Introduction

介绍

In the first two lessons, we learned how to build fully-connected networks out of stacks of dense layers. When first created, all of the network's weights are set randomly -- the network doesn't "know" anything yet. In this lesson we're going to see how to train a neural network; we're going to see how neural networks learn.

在前两课中，我们学习了如何用dense层的堆栈构建全连接的网络。首次创建时，网络的所有权重都是随机设置的——网络还不知道任何事情。在本课中，我们将了解如何训练神经网络；我们将看到神经网络如何学习。

As with all machine learning tasks, we begin with a set of training data. Each example in the training data consists of some features (the inputs) together with an expected target (the output). Training the network means adjusting its weights in such a way that it can transform the features into the target. In the 80 Cereals dataset, for instance, we want a network that can take each cereal's 'sugar', 'fiber', and 'protein' content and produce a prediction for that cereal's 'calories'. If we can successfully train a network to do that, its weights must represent in some way the relationship between those features and that target as expressed in the training data.

与所有机器学习任务一样，我们从一组训练数据开始。训练数据中的每个示例都包含一些特征（输入）和预期目标（输出）。训练网络意味着调整其权重，使其能够将特征转化为目标。例如，在 80 Cereals 数据集中，我们想要一个网络能够获取每种谷物的糖、纤维和蛋白质含量，并预测该谷物的卡路里 `。

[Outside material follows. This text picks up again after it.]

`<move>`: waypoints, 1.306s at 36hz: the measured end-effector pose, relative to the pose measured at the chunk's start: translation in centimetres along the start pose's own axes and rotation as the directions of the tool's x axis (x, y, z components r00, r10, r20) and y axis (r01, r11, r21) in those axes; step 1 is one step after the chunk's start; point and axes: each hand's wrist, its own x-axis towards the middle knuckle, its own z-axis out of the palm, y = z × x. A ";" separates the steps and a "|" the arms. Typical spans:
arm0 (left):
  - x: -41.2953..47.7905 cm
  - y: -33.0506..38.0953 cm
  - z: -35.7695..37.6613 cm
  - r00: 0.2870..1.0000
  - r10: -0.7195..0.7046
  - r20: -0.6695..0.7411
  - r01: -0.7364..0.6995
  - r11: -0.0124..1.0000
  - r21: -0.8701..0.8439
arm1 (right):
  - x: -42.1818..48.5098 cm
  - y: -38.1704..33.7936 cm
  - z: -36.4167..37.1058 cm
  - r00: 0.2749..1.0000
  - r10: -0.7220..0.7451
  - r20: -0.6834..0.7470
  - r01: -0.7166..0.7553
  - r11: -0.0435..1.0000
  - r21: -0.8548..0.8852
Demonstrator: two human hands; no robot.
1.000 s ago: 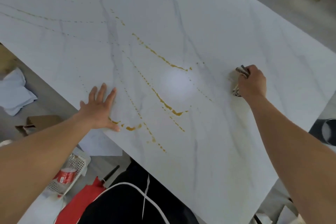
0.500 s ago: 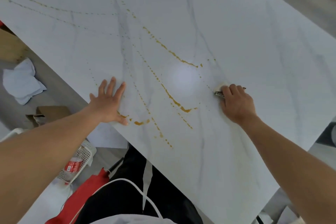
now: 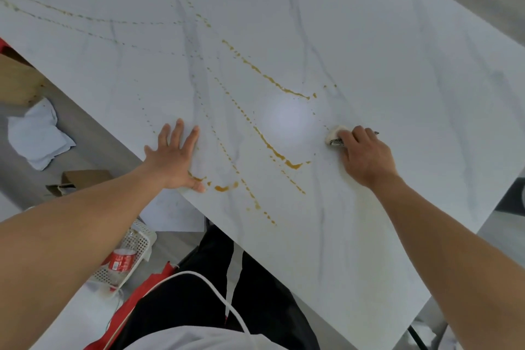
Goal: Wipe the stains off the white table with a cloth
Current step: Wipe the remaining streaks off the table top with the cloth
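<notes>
A white marble-veined table (image 3: 383,45) fills most of the view. Orange-brown stains (image 3: 272,148) run across it in dotted streaks and small pools, from the far left to its near edge. My right hand (image 3: 366,158) presses a small bunched cloth (image 3: 335,137) flat on the table, just right of the stains; most of the cloth is hidden under my fingers. My left hand (image 3: 173,158) lies flat with fingers spread at the table's near edge, its thumb touching a stain pool.
On the floor to the left lie a crumpled white rag (image 3: 37,133), a cardboard piece (image 3: 79,180) and a white perforated basket (image 3: 132,250) holding a red-labelled bottle. Red fabric and a white cable lie near my legs. A bright light glare sits mid-table.
My right hand has slid the cloth leftward across the table toward the stains. My left hand has stayed planted at the near edge.
</notes>
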 end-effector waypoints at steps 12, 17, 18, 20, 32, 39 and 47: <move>0.1 -0.2 0.3 0.999 0.018 -0.026 -0.019 1.000 -0.012 | -3.0 -4.9 1.7 0.986 0.169 0.014 -0.170 0.981 0.090; 0.1 -0.4 0.5 0.999 0.027 -0.035 -0.028 0.999 -0.015 | -1.8 -3.2 0.7 0.990 0.143 0.005 -0.142 0.984 0.107; 0.1 -0.4 0.5 0.999 0.029 -0.036 -0.029 0.999 -0.013 | -1.3 -2.8 0.6 0.976 0.219 -0.003 -0.217 0.967 0.136; 0.2 -0.4 0.5 0.999 0.029 -0.035 -0.030 1.000 -0.009 | -0.5 -2.7 0.3 0.912 0.409 -0.013 -0.398 0.894 0.205; 0.3 -0.5 0.6 0.999 0.031 -0.038 -0.031 0.999 0.011 | -3.3 -5.4 1.8 0.997 0.072 -0.024 -0.069 0.992 0.103; 0.2 -0.5 0.6 0.998 0.035 -0.045 -0.036 0.999 -0.010 | -2.4 -7.3 1.7 0.890 0.455 -0.011 -0.440 0.867 0.235; 0.1 -0.6 0.7 0.998 0.034 -0.052 -0.034 0.999 -0.002 | -3.4 -7.1 2.0 0.999 0.005 0.036 -0.008 0.997 0.072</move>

如果我们能够成功地训练一个网络来做到这一点，它的权重必须以某种方式表示这些特征与训练数据中表达的目标之间的关系。

In addition to the training data, we need two more things:
除了训练数据之外，我们还需要两件事：

A "loss function" that measures how good the network's predictions are.
衡量网络预测效果的损失函数。
An "optimizer" that can tell the network how to change its weights.
一个优化器，可以告诉网络如何改变其权重。

The Loss Function

损失函数

We've seen how to design an architecture for a network, but we haven't seen how to tell a network what problem to solve. This is the job of the loss function.

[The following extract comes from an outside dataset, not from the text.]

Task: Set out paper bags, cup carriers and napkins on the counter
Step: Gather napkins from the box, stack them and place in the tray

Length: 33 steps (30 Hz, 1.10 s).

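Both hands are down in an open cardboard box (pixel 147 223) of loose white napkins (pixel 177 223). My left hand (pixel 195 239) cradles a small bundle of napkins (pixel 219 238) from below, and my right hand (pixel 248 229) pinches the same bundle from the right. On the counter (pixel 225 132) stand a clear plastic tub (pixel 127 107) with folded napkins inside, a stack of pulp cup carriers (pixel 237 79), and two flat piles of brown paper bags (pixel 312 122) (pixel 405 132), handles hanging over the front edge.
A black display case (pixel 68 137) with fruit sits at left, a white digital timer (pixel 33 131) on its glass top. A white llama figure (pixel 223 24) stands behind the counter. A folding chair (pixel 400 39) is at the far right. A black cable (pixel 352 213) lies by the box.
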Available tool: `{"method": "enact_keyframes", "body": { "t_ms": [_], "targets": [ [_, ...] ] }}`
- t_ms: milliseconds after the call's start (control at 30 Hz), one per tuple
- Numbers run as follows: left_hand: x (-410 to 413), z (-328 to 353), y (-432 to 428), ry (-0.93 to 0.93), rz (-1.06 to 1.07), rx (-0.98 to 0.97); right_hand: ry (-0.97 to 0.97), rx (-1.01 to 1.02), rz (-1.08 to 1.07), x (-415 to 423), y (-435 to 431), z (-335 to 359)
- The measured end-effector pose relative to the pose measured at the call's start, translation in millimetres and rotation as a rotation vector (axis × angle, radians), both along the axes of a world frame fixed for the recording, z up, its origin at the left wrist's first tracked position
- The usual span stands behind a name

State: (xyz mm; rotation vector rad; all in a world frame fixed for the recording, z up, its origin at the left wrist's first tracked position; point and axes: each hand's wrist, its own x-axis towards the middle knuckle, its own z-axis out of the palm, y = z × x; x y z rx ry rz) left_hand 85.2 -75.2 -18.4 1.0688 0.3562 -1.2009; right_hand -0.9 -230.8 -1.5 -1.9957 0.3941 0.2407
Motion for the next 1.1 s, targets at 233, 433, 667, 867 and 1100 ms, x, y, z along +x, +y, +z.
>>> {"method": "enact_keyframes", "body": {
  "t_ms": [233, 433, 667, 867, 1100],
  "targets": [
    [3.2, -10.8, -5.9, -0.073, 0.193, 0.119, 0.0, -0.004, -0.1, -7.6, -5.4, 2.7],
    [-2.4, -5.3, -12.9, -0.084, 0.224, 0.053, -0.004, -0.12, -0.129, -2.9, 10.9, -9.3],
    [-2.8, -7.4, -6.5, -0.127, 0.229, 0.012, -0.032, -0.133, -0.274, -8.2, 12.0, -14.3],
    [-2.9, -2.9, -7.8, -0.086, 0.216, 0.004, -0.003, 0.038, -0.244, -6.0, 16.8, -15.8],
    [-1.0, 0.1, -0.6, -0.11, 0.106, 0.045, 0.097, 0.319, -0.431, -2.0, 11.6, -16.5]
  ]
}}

我们已经了解了如何设计网络架构，但还没有了解如何告诉网络要解决什么问题。这就是损失函数的工作。

The loss function measures the disparity between the the target's true value and the value the model predicts.

损失函数衡量目标真实值与模型预测值之间的差异。

Different problems call for different loss functions. We have been looking at regression problems, where the task is to predict some numerical value -- calories in 80 Cereals, rating in Red Wine Quality. Other regression tasks might be predicting the price of a house or the fuel efficiency of a car.

不同的问题需要不同的损失函数。我们一直在研究回归问题，其中的任务是预测一些数值——80 种谷物中的卡路里，红酒质量中的评级。其他回归任务可能是预测房屋的价格或汽车的燃油效率。

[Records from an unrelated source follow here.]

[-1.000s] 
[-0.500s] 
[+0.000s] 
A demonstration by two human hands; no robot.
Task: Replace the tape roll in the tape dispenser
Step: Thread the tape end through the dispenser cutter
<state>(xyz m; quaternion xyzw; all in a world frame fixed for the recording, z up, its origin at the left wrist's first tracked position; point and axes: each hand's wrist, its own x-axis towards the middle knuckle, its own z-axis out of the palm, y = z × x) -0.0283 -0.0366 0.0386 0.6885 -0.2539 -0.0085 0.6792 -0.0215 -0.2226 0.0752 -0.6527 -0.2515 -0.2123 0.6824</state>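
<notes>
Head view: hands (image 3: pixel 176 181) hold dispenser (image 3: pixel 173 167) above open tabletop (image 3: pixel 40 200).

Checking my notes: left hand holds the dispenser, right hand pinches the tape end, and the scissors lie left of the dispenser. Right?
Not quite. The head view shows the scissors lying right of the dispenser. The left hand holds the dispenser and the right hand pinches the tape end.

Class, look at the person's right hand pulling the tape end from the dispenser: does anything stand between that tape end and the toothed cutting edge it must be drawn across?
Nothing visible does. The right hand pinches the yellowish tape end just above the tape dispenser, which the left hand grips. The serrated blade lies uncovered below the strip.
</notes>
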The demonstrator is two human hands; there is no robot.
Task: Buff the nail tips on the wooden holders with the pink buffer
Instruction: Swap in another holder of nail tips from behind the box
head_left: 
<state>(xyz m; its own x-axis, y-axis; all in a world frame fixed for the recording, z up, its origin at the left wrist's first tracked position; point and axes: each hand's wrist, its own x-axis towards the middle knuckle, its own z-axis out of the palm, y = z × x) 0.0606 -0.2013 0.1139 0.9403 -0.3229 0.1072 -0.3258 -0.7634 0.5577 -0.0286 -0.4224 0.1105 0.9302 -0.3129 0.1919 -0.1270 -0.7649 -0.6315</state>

A common loss function for regression problems is the mean absolute error or MAE. For each prediction y_pred, MAE measures the disparity from the true target y_true by an absolute difference abs(y_true - y_pred).

回归问题的常见损失函数是平均绝对误差或MAE。对于每个预测y_pred，MAE 通过绝对差abs(y_true - y_pred)来测量与真实目标y_true的差异。

The total MAE loss on a dataset is the mean of all these absolute differences.

数据集上的总 MAE 损失是所有这些绝对差值的平均值。

A graph depicting error bars from data points to the fitted line..

Besides MAE, other loss functions you might see for regression problems are the mean-squared error (MSE) or the Huber loss (both available in Keras).

除了 MAE 之外，您可能会在回归问题中看到的其他损失函数是均方误差 (MSE) 或 Huber 损失（两者都在 Keras 中可用）。

During training, the model will use the loss function as a guide for finding the correct values of its weights (lower loss is better). In other words, the loss function tells the network its objective.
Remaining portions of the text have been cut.